Top jobs in India's bureaucracy just became a bit more lucrative with Cabinet approval for salary increases recommended by the Seventh Central Pay Commission, but they're still no match for what corner-office occupants of private companies are paid. The Cabinet Secretary, the government's top civil servant, will now draw Rs 2.5 lakh a month.

In comparison, the chief executive officer in a Rs 1,000 crore company will get a "minimum Rs 10 lakh a month and this could easily go up to Rs 25 lakh a month," said R Suresh, managing director of RGF Executive Search. To be sure, bureaucrats get benefits such as bungalows with gardeners and security guards in central Delhi, among others. Comparisons are only of basic pay and exclude perks.

"The lure of the top IAS (Indian Administrative Service) jobs goes beyond money. It is a highly prestigious opportunity where you are part of decision-making at a much macro level and creating a social impact," said a former IAS officer who did not wish to be identified. "There is a stark difference from the private sector, keeping in mind that bureaucrats manage much bigger assets for the government.
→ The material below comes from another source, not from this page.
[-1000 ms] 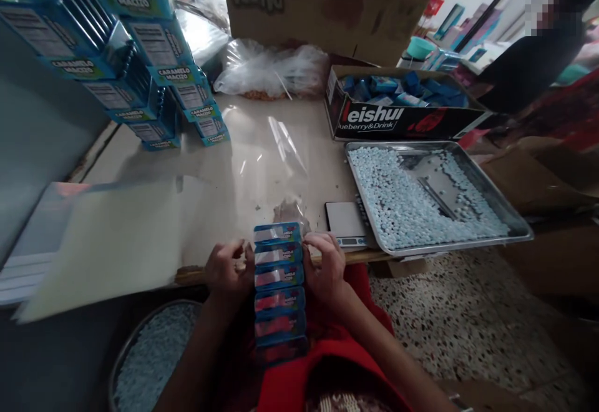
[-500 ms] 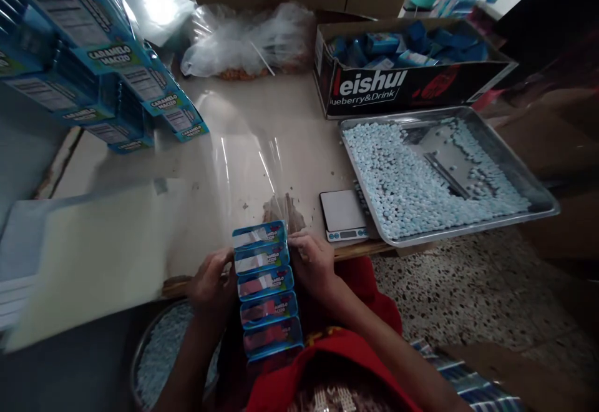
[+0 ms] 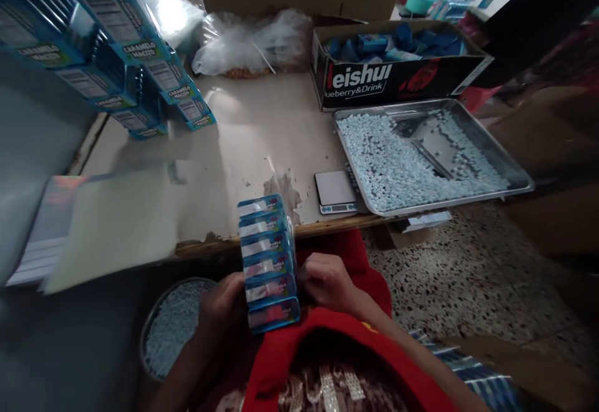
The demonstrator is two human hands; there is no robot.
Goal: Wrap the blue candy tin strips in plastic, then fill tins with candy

However, bureaucrats get several perquisites such as housing in prime location, travel, medical, pension, which even private sector CEOs get, but that zamindari style is not there," said Suresh of RGF Executive Search. However, he said that with huge salaries comes big pressure. In the private sector you have to be at the cutting edge of things all the time. The pressure to perform and project that you are performing is very high, he added. According to a study by the Indian Institute of Management, Ahmedabad, commissioned by the Seventh Pay Commission, compensation of a CEO is positively related to profit. The study said that compensation strategies of companies and their ability to pay are also influenced by factors such as its prospects in the market and assessments by prospective employees of its viability and success.

The IIM Ahmedabad report suggested the government has to be highest paymaster for roles that are important to society, the nation or have long-term value. Besides, it mentioned that pay commissions review emoluments once in adecade but corrective action may be required more frequently. "Private sector pay was low till the 1980s, but post liberalisation, compensation has taken off significantly, increasing more than 10-fold in 25 years," said K Sudarshan, managing partner at EMA Partners, executive search firm.